Review: Through The Ages
Malachi Pullar Latchman
Tobi King Bakare
Kieran E Simms
Based on true events, Through The Ages, is a piece which confronts its audience with what many have become desensitized to; that despite the abolishment of slavery, people have still endured various forms of inequality and discrimination over time.
This play is also a celebration of humanity, compassion, and communities revolting against corrupted powers.
The work travels through place and time, starting with African American slavery, journeying to immigration from Jamaica in the Wind Rush Era, following through to post apocalyptic London, with several stories in-between.

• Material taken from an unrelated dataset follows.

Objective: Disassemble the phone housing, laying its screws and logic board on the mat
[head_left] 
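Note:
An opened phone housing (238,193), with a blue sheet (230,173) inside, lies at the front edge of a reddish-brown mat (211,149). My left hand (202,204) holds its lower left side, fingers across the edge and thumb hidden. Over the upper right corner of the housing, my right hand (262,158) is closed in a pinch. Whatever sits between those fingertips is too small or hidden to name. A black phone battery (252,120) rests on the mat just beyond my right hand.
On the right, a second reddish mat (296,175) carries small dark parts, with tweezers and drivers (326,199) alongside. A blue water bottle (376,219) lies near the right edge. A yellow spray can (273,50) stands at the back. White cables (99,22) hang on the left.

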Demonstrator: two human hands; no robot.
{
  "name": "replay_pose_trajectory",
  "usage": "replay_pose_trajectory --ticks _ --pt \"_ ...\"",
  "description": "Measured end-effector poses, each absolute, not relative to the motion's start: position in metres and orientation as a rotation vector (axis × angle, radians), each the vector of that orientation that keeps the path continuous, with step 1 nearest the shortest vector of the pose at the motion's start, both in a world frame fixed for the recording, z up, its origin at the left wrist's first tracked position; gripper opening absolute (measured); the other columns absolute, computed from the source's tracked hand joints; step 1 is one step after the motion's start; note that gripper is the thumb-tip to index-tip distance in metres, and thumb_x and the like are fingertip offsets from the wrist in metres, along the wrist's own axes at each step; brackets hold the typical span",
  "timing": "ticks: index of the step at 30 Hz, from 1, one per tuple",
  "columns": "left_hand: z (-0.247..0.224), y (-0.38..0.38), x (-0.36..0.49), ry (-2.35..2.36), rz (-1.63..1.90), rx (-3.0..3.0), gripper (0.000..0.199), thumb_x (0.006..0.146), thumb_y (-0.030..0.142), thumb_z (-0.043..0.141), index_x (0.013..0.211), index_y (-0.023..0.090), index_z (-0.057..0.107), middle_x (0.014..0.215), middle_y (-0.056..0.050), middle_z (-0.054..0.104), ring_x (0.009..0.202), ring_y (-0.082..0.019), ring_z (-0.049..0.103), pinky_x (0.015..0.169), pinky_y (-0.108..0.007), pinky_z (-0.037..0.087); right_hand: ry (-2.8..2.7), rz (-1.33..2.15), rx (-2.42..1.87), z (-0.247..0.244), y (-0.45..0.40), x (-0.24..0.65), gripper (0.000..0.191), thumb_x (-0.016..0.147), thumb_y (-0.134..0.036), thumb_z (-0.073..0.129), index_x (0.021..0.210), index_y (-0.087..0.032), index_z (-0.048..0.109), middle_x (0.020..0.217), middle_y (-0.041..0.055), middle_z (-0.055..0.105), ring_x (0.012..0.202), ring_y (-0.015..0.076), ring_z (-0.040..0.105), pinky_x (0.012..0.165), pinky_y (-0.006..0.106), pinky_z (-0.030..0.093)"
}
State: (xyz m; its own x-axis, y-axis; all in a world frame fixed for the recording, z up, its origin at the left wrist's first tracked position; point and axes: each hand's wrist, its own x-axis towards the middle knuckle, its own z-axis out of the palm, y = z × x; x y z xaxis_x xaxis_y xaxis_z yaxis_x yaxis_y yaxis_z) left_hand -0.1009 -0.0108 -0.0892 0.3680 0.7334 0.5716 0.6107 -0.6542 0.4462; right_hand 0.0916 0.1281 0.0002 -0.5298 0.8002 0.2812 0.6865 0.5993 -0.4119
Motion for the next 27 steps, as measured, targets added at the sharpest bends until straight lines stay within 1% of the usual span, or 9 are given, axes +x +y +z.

The play mediates horror with added elements of humour, ending the performance with a cocktail of spoken word comedy sketches and dance.
In the past week I've seen a number of productions from either emerging young companies, or featuring young actors at the start or in the early stages of their careers, including recent graduates from RADA.
This production is from RAaW, a film and theatre training company for 13 - 25 year olds.
Like the other productions I've seen over the past few days, it underlies one comforting fact - that the future of theatre is in the safe hands of dynamic, talented and highly committed actors.
Written and directed by Robbi Stevens (with some elements directed and written by Kandice Morris and Victoria Howell) the main section of this work is a series of plays from different eras.
Additionally, some short sketches are tacked on at the end of the programme which, though sometimes humorously interesting, don't seem to dovetail or sit particularly comfortably with what had gone before.
In a real sense, this is a showcase production enabling a large number of young actors to take to the stage and show off their skills in a series of vignettes covering subjects that many of us are familiar with from either our own current experiences of life in modern Britain, or from history lessons.
Six short scenes or playlets move us through time from the era of slavery in the USA, through the plight of unmarried mothers in Victorian England, snapshots of the arrival of the Windrush generation, the war in Vietnam, knife carrying and knife crime in present-day London, and ending in a world governed by lies two decades in the future.
The link holding all the separate plays together seems rather tenuous if we go merely by the synopsis - though the disparate nature of the pieces enables different conclusions to emerge.
I don't think, though, that signalling an overarching thematic link strictly matters or imparts particular significance because the plays each carry their individual merits and, more importantly, they are recognisable and understandable for audiences.
The bigger reality is that the plays give a large number of young actors the chance to show us the range of their skills, and they all take advantage of the opportunities with passion and authentic flair, and the overall level of acting skill rivals much of what I've seen during the past week.
There's a strong multimedia flavour to Robbi Steven's professionally-honed production which lends a filmic atmosphere to proceedings with well-chosen music and projections adding to the overall ambience, even if the sound volume was at times just a little too-too.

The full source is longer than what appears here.